Sarah Boseley, health editor
Saturday June 17, 2006

A major drug company is blocking access to a medicine that is cheaply and effectively saving thousands of people from going blind because it wants to launch a more expensive product on the market.

Ophthalmologists around the world, on their own initiative, are injecting tiny quantities of a colon cancer drug called [link added] into the eyes of patients with wet macular degeneration, a common condition of older age that can lead to severely impaired eyesight and blindness. They report remarkable success at very low cost because one phial can be split and used for dozens of patients.

But [link added], the company that invented Avastin, does not want it used in this way. Instead it is applying to license a fragment of Avastin, called Lucentis, which is packaged in the tiny quantities suitable for eyes at a higher cost. Speculation in the US suggests it could cost £1,000 per dose instead of less than £10. The company says [link added] is specifically designed for eyes, with modifications over Avastin, and has been through 10 years of testing to prove it is safe....

Sometimes, reports such as this are exaggerated.  I just saw this, and have not looked into any more than just reading the news article.  But it appears to convey a valid, serious, concern.

Read the comments on this post... By Joseph j7uy5 none@example.com. [ScienceBlogs : Combined Feed]

Sometimes pharma just shoot themselves in the foot. There is probably a better explanation for the 100 fold increase in price than sheer greed but they do not seem to have provided that reason. So all the media feeds the story that pharma companies are out to rip off the patients. Macular degeneration is a horrible disease and anything that can fight it will be used. But to raise the price 100-fold will seem like price gouging.

Both Avastin and Lucentis appear to be antibodies to VEGF, a protein that is involved in blood vessel formation, a key component of macular degeneration. Lucentis is a fragment of the whole antibody, so it is smaller and may be able to penetrate tissues that the full antibody structure can not. But it does not appear that Genentech has done a head to head comparison between Avastin and Lucentis. So docs are taking Avastin, diluting it down and using it, at a cost in the tens of dollar range, rather than using the repackaged fragment, Lucentis, which is in the $2000 range.

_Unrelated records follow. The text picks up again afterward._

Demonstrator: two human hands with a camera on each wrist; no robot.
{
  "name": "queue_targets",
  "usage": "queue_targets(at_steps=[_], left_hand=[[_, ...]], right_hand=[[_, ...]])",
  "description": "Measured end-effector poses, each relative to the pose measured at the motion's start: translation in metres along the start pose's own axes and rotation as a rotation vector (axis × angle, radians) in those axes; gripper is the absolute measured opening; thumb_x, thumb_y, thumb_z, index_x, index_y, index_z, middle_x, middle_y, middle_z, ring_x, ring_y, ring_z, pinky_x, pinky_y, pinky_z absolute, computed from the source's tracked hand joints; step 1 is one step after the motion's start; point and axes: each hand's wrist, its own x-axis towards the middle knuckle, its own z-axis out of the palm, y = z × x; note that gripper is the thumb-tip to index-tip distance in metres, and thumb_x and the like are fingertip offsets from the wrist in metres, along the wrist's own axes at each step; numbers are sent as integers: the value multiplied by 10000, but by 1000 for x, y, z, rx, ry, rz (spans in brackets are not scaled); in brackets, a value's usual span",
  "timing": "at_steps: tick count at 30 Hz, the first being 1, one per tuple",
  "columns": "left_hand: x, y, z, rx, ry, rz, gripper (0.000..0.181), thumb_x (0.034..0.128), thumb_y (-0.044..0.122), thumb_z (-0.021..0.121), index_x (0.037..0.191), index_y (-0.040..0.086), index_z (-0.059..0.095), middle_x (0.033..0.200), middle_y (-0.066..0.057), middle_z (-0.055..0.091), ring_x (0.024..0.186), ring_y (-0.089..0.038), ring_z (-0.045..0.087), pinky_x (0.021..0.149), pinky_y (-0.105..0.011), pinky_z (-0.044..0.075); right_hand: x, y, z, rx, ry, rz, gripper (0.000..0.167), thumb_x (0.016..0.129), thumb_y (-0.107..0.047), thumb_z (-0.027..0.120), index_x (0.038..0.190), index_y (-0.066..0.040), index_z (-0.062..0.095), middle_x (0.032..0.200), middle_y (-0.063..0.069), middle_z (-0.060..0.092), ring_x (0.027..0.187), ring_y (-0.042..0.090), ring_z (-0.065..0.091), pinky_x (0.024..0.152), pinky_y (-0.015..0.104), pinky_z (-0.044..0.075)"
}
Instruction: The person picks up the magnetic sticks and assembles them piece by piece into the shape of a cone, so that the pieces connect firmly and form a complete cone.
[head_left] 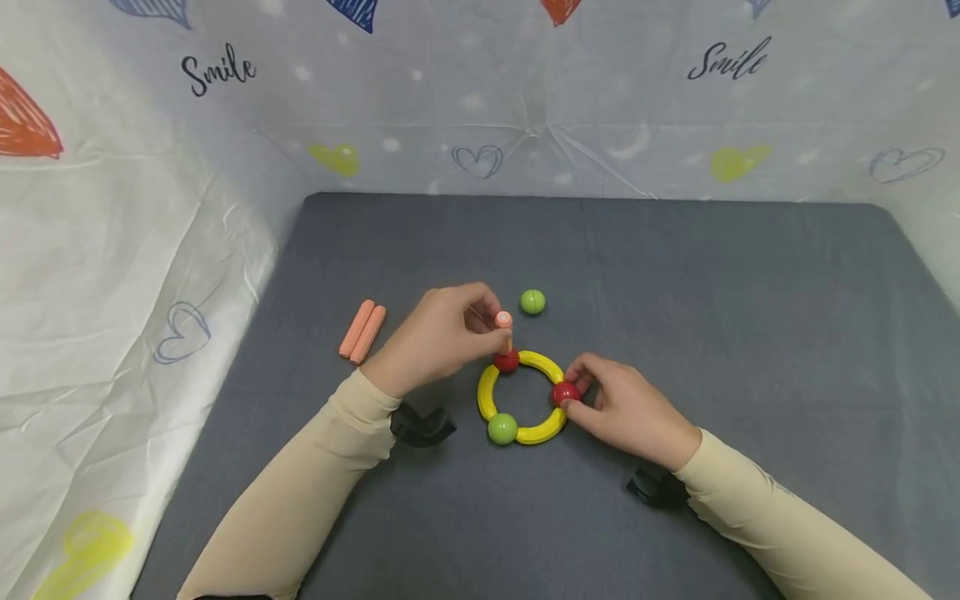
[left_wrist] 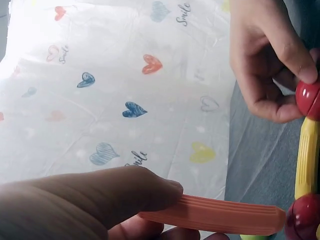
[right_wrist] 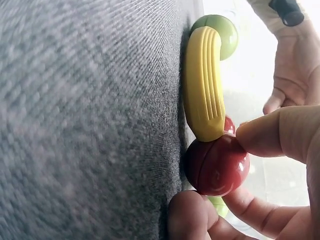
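Note:
My left hand (head_left: 442, 333) pinches a salmon-orange ribbed stick (left_wrist: 225, 214) between thumb and fingers. The stick stands up from a red ball (head_left: 507, 362) at the top of a ring lying flat; its lower end meets that ball. Yellow curved sticks (head_left: 487, 392), red balls and a green ball (head_left: 502, 428) make up the ring. On the ring's right side, my right hand (head_left: 630, 412) grips another red ball (right_wrist: 217, 167) with thumb and fingertips. In the right wrist view, a yellow stick (right_wrist: 204, 85) runs from this ball towards the green one.
A loose green ball (head_left: 532, 302) lies beyond the ring. Two salmon-orange sticks (head_left: 363, 332) lie side by side left of my left hand. The dark grey table (head_left: 712, 292) meets a white printed cloth (head_left: 570, 100) at its back and left.

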Motion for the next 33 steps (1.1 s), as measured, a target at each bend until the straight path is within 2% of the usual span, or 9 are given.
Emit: queue_targets(at_steps=[4, 12, 19, 25, 30, 33], left_hand=[[-1, 1, 3, 9, -22, 35, 115, 939, 214, 782, 982, 191, 677, 910, 81, 746, 819, -129, 711, 690, -388, 555], [-2, -1, 6, 86, -48, 73, 85, 961, 201, 742, 994, 206, 664, 914, 88, 728, 821, -108, 692, 660, -355, 560], [-4, -1, 4, 115, -96, 51, 96, 974, 227, 745, 1009, 228, 655, 916, 84, 735, 782, -165, 672, 565, -364, 517], [-4, -5, 5, 123, -86, 41, 88, 969, 254, 754, 1010, 262, 676, 981, 96, 709, 754, -189, 654, 556, -375, 524], [-2, -8, 4, 110, -98, 76, 97, 968, 242, 763, 1026, 267, 691, 974, 92, 719, 793, -194, 671, 577, -382, 539], [1, -9, 3, 116, -99, 108, 104, 963, 236, 774, 1025, 268, 697, 969, 103, 716, 813, -185, 673, 602, -381, 545]], right_hand=[[0, 0, 0, -1, -6, 1, 195, 918, -211, 769, 1075, -153, 669, 883, -43, 668, 529, 130, 527, 508, 286, 461], [2, 0, 2, -8, -11, 5, 206, 918, -221, 768, 1081, -143, 669, 882, -36, 666, 546, 130, 531, 508, 287, 461], [2, 0, 4, -7, -8, 4, 196, 916, -222, 765, 1071, -147, 670, 873, -40, 667, 550, 129, 536, 510, 284, 462], [1, 0, 7, 3, -32, -28, 176, 903, -228, 782, 1029, -168, 674, 839, -69, 671, 552, 106, 560, 521, 279, 481], [-1, -3, 6, 15, -89, -72, 187, 942, -337, 794, 1002, -202, 679, 842, -86, 664, 548, 93, 568, 542, 274, 496], [2, -5, 3, 26, -78, -73, 198, 957, -386, 783, 984, -212, 693, 853, -86, 674, 554, 108, 570, 549, 283, 498]])
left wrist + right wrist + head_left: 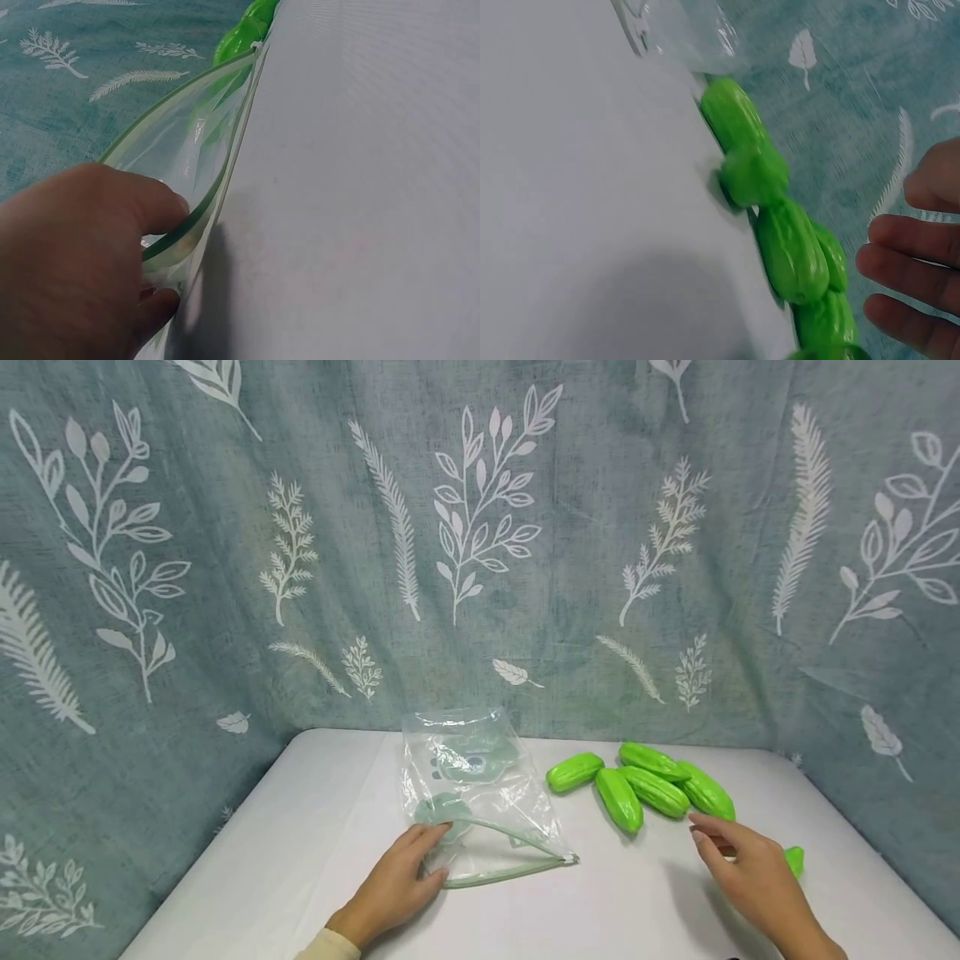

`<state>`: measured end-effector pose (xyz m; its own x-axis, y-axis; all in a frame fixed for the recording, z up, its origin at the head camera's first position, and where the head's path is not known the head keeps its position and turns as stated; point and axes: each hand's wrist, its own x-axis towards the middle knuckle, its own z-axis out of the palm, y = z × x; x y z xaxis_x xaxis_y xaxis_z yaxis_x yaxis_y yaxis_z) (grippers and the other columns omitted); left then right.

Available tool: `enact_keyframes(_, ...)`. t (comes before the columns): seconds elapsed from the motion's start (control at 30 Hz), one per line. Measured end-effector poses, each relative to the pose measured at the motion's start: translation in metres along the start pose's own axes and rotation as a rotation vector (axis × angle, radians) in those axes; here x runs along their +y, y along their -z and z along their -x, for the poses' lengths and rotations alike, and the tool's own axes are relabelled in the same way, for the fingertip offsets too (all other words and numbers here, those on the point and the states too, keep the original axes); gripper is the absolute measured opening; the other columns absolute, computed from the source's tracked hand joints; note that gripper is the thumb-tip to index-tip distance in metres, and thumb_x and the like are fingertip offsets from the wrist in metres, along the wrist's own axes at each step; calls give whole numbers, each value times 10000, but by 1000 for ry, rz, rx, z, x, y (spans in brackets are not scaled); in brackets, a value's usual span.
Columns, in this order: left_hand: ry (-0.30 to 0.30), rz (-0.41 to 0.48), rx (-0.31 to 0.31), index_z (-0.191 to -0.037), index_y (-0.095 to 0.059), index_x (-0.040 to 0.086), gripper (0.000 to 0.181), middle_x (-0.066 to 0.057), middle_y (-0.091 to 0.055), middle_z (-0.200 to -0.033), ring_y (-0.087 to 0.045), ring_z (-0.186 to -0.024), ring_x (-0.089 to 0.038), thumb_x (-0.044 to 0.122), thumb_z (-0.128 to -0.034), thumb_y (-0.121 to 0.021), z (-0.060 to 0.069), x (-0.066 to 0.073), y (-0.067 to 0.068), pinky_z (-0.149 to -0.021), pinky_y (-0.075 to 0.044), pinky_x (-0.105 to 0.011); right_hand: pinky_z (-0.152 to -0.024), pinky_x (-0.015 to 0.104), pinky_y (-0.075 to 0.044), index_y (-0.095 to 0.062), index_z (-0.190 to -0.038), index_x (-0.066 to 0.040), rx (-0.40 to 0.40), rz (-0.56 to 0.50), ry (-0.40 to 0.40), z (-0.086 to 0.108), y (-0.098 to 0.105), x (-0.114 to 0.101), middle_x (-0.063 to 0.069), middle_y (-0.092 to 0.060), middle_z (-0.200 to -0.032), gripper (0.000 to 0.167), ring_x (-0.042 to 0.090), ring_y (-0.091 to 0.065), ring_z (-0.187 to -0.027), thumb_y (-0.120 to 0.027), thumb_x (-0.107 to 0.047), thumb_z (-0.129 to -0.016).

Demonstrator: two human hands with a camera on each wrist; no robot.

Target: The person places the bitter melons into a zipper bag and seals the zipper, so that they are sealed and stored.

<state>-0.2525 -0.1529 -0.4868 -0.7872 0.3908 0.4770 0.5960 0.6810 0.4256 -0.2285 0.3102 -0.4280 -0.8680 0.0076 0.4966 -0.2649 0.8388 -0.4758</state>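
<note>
My left hand holds a clear zip bag with a pale green print by its green-edged mouth, which gapes toward me. In the left wrist view, a finger reaches over the bag's rim and another digit lies below it. The right hand hovers above the table with its fingers loosely bent and nothing in them. Beyond it lie several bright green, ridged, cucumber-like vegetables in a cluster. Another green vegetable is mostly hidden behind the right hand. The right wrist view shows vegetables beside the fingers.
A white table carries everything. A blue-green curtain with white leaf prints hangs along its back and both sides. The bag's far end lies near the table's back edge, left of the vegetables.
</note>
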Motion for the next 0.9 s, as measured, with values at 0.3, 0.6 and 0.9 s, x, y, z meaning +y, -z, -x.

Avastin is used as an anti-tumor drug. It is normally priced to be used in high doses. But macular degeneration is used in much smaller doses. It is a use that was probably not anticipated when the pricing for Avastin was determined. So, now it appears the Genentech might be trying to do an end run around the price differential by reformulating the drug and increasing the effective price.

Genentech had to know that simply repricing this would cause an uproar over possible price gouging. It should have prepared the market better with medical rationales for this. I wonder if the insurance companies will be as happy to reimburse for a $2000 treatment if a $20 treatment would have worked as well? Genentech may have a touch row to hoe with this. It should be interesting.  10:50:36 PM    



Measles and mumps World Cup action [Effect Measure].

The 64 World Cup soccer (fotbol) matches started a week ago in 12 German cities and will continue until July 9. Three million soccer fans are expected from Europe and beyond. Three of the cities where matches will be played, Cologne, Dortmund and Gelsenkirchen, are in the German state of Nordrhein-Westfalen. So is a measles outbreak in children and young adults. The Ukraine is also experiencing a large measles outbreak, with case numbers exceeding 20,000 by the end of February. The Ukrainian National team qualified for the tournament and will undoubtedly have many fans there. Meanwhile nearby Austria is having a mumps outbreak concentrated in the 18 - 30 age group in southern Austria (Carinthia; via Eurosurveillance). A mumps case, in a 23 year old British fan has already been reported at the Nuremberg venue. The game is afoot.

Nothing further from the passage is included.